Task brief → A bare number is the only acceptable answer: how many lines of these entries include "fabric"?

Records for the task →
_ _ _ _ _
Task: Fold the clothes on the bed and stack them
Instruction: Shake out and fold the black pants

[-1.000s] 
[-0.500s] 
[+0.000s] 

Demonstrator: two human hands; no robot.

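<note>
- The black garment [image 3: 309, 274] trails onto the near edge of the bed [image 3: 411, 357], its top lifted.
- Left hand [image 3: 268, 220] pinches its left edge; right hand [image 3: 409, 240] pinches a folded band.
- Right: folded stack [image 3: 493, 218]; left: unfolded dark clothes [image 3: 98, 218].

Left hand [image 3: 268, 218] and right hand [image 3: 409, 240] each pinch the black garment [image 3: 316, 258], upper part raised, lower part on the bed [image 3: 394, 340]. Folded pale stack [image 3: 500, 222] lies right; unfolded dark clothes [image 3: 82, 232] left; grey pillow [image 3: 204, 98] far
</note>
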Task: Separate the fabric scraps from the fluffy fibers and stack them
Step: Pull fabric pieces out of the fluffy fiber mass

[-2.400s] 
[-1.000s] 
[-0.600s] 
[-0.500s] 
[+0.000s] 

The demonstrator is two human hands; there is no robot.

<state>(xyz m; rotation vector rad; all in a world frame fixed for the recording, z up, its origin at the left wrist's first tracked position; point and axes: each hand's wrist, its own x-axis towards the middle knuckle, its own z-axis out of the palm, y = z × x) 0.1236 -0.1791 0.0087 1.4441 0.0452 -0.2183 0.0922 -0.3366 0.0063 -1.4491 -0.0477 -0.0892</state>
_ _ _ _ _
Exercise output → 2